Ömür boyu ev hapsine çarptırıldığında güneş merkezli evreni keşfetmişti.
Ama kilise şeytanla işbirliği olarak yorumladı bunu.
Galileo’yu yargılayan engizisyonun ne olduğu şimdiki zamandan bakınca belli oluyor.
Ama ya o zaman?...
Mandela’nın ölümünden geldim buraya.
Evet, geçmişle yüzleşmek cesaret ister.
Berlin’deki sohbetimiz sırasında Fatih Akın’ın şu sözünü hiç unutmuyorum:
“Almanya kendi tarihiyle yüzleşebildiği için demokrasiyi sindirmiştir. Sinemadan okullardaki eğitime kadar Nazi faşizminin acılarıyla yüzleşmiştir.”
Bu yüzden Mandela’nın ölümüyle birlikte soruyorum:
“Yıllar sonra dönüp geriye baktığınızda... Neyle yüzleşeceğiz acaba?”
Mesela 50 yıl sonranın Türkiye’sinde hâlâ “Kürt meselesi” kalabilir mi?
Demokrasi tartışması yaşanıyor olabilir mi?
15 sene önce kim diyebilirdi ki, Diyarbakır Meydanı’nda onbinlerce kişiye Öcalan’ın mektubu okunacak?
Okundu da ne oldu?
Şimdi “Taviz var. Pazarlık var” gibi eleştiriler yapılıyor.
Nedir taviz? Nedir pazarlık?
Karşılıklı konuşmak taviz midir?
Demokrasinin neresinde taviz olur?
İnsan haklarının neresinde pazarlık olur?
İşte...
Geçmişe doğru dönüp baktığınızda...
“Kürt yoktur” diyen bir zihniyetten Kürtçe yayına, Kürtçe isimlerin yasak olduğu kanlı bir dönemden, Mardin’deki Kürt Dili Anabilim Dalı’na kadar geldik.
Ne oldu peki?
Geçmişte kanlı bir dönemin acıları kaldı.
O yüzden diyorum ki...
Eğer geriye doğru dönüp bakabilirsek, şimdiden 50 yıl sonranın Türkiye’sini anlayabiliriz.
Herkesin aidiyet duygusunu özgürce yaşayabildiği, kimliğini, kültürünü, dilini ve inançlarını ortak saygı çizgisinde paylaşabildiği bir Türkiye’yi özlemek nasıl suç olabilir!?
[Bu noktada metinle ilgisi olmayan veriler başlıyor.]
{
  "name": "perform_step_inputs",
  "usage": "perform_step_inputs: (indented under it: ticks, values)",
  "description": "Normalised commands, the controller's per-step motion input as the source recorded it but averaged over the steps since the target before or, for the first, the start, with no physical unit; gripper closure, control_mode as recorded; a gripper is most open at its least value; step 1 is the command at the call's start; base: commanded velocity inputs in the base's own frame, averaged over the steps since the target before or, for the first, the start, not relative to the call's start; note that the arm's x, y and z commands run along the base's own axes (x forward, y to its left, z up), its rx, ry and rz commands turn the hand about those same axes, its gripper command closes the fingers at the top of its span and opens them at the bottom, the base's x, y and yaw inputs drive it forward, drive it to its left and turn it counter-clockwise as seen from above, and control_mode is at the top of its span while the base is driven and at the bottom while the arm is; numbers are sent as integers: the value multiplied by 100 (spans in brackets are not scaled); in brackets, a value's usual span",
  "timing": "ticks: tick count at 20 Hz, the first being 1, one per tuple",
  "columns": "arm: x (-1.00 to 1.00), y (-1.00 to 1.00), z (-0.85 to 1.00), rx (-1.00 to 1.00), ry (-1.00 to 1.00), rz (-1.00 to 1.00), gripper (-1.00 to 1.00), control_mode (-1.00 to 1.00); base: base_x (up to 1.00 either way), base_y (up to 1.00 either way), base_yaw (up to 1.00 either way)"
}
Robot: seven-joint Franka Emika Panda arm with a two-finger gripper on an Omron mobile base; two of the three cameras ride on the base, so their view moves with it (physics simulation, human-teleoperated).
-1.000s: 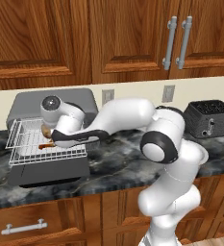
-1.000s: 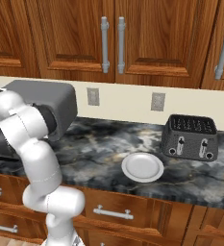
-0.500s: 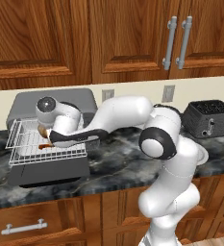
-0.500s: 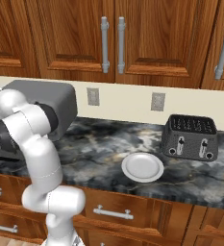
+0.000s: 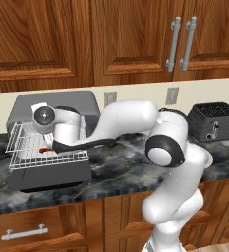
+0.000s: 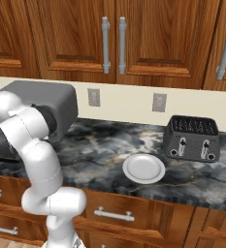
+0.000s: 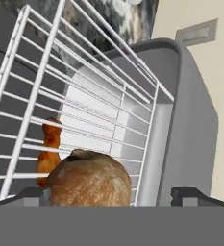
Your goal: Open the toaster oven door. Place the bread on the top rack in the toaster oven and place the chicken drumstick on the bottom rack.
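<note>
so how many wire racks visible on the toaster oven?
2. The upper silver wire grid rack carries the round brown bread; the lower wire rack sits beneath it, holding the reddish-brown chicken drumstick.

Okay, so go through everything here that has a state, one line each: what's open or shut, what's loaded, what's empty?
toaster oven door: open, folded down flat.
top rack: pulled out, bread on it.
bread: on the top rack, between the fingertips, not gripped.
chicken drumstick: below the top rack's wires.
gripper: open.
plate: empty.
toaster: slots empty.
cabinet doors: shut.
</note>
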Motion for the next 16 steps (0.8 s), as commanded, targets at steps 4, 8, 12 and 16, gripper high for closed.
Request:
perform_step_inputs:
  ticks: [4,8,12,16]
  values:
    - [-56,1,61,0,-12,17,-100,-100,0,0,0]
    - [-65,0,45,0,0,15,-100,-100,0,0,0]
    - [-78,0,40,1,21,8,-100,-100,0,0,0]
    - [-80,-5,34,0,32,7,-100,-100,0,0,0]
Umarım 50 yıl sonrasının Türkiye’sinden bize doğru bakacak olanlar, şimdi bizim Nâzım Hikmet’lerin Yılmaz Güney’lerin yasaklandığı, şiirlerin toplatıldığı bir döneme baktığımız gibi bize bakıyor olmazlar...
Olmasınlar...
O yüzden, bu çözüm sürecini bütün kalbimle destekliyorum.
O yüzden, BDP’nin getirdiği demokratik Türkiye önerisini tartışmaya önemli bir katkı olarak görüyorum...
O yüzden, “Özgürlüğü ve demokrasiyi önemsemeden birbirimizi nasıl önemseriz...” diyorum.